I worked on an archaeological dig in County Sligo eight years ago. We were digging test trenches through a henge site, roughly half of which was to be on the route of a new road. One day in late October or early November, myself and a colleague were made aware of a great commotion coming from the untouched side of the henge. A large gathering of crows assembled on the ground in a circular pattern and were focused on two magpies in the centre. There appeared to be one crow leading proceedings and it reminded us of a court case. Eventually the magpies after some seven or eight minutes flew off in the direction of Sligo town, after maybe twenty seconds with a great cacophony the remaining crows pursued the magpies, but only so far and they soon returned and dispersed. What struck us most was the deliberate chance to escape that the crows gave the magpies who had been silent during the 'prosecution'. In all we saw roughly fifty crows in this parliament and we had a clear view from perhaps twenty metres away.
 
But enough about Leslie Joseph in Thoroughly Modern Millie.

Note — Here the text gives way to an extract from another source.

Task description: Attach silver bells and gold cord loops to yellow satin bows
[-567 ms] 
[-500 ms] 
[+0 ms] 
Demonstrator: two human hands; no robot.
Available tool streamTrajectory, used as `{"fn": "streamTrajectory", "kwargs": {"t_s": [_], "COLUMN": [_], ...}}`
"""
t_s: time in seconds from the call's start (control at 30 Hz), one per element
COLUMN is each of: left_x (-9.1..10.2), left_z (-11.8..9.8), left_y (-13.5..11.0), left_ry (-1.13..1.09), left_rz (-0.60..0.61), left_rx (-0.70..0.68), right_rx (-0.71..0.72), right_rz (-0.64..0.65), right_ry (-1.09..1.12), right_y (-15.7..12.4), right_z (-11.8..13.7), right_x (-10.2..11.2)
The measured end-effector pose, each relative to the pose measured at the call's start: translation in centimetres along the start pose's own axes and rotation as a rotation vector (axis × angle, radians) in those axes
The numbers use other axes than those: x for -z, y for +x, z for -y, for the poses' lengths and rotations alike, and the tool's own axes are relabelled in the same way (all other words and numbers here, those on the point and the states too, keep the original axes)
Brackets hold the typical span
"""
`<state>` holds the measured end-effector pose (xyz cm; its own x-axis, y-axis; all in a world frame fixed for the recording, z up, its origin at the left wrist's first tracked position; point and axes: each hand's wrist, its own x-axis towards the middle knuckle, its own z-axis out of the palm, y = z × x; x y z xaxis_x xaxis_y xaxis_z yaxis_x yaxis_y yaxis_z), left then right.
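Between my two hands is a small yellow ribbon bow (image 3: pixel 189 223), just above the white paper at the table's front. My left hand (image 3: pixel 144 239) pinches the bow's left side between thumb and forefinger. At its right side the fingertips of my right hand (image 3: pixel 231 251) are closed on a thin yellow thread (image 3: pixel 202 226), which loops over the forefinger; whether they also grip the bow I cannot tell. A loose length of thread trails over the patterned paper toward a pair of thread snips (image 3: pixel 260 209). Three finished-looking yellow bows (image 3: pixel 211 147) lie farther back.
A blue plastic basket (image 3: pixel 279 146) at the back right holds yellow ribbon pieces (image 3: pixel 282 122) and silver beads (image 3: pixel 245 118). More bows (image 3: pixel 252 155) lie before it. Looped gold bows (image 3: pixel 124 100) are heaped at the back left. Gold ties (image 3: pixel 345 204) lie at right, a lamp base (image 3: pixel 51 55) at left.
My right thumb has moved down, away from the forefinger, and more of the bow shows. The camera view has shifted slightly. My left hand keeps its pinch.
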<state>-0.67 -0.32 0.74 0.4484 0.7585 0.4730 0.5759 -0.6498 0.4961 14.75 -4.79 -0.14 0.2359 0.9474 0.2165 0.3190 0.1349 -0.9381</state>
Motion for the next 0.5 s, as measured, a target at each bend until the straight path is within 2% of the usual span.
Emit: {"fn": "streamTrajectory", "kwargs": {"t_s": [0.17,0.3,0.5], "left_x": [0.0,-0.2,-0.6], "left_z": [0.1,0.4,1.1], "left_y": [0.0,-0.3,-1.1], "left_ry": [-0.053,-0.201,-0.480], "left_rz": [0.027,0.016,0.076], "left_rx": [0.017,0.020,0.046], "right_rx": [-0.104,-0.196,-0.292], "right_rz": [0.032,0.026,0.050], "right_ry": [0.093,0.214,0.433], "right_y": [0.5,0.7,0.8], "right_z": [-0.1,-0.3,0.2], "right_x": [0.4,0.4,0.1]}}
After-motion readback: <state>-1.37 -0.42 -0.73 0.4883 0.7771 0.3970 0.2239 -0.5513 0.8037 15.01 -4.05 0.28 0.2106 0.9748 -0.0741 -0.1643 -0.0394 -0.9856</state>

I think I've just witnessed a Parliament of birds.

There's a dead for winter leafless tree just round the corner at the end of the road and the noise coming from it of cawing and squawking was deafening. As I got near and passed it I realised it was an actual Murder of Crows - dozens of the giant ghouls - hopping on and off the top branches of this tree, with the brooding sky in the background. I was thinking I'd hate to live in the house in front of it.....

When suddenly I noticed on the roof of the house, with this cacophany going on around it, was perched - in the middle of the city in the middle of the day - a huge fucking orange eyed owl,the kind that could probably snatch away a terrier for lunch, looking out on the world like an emperor. And just to complete the set and make me think I've walked into the Omen...perched, one each side, next to their satanic majesty like loyal lieutenants or hired thugs were 2 magpies!

When I came back that way 20 minutes later...complete silence...no cawing..the crows had vanished..the owl sat unmoved...and on the ground beneath the tree were now as many magpies as there had been crows earlier.

The anthropmorphic interpretation might be that the magpies may have taken the crows to court to get them evicted.
 
How positive are you that was a real owl, not one of those fake ones they put up to discourage rodents and nuisance birds (as if rodents and nuisance birds couldn't tell that the owl never moved and had no feathers that ruffled in the wind)?
 
Well the fact its ear/eye feathers were blowing in the breeze and it was turning its head to look around occassionally were a bit of a clue!
 
I suppose a more rational guess for the strange gathering would be that the owl had slaughtered some poor animal...perhaps even a nesting magpie.. and the scavenging crows had been attracted by the smell of death and buggered off when all the pickings had been picked.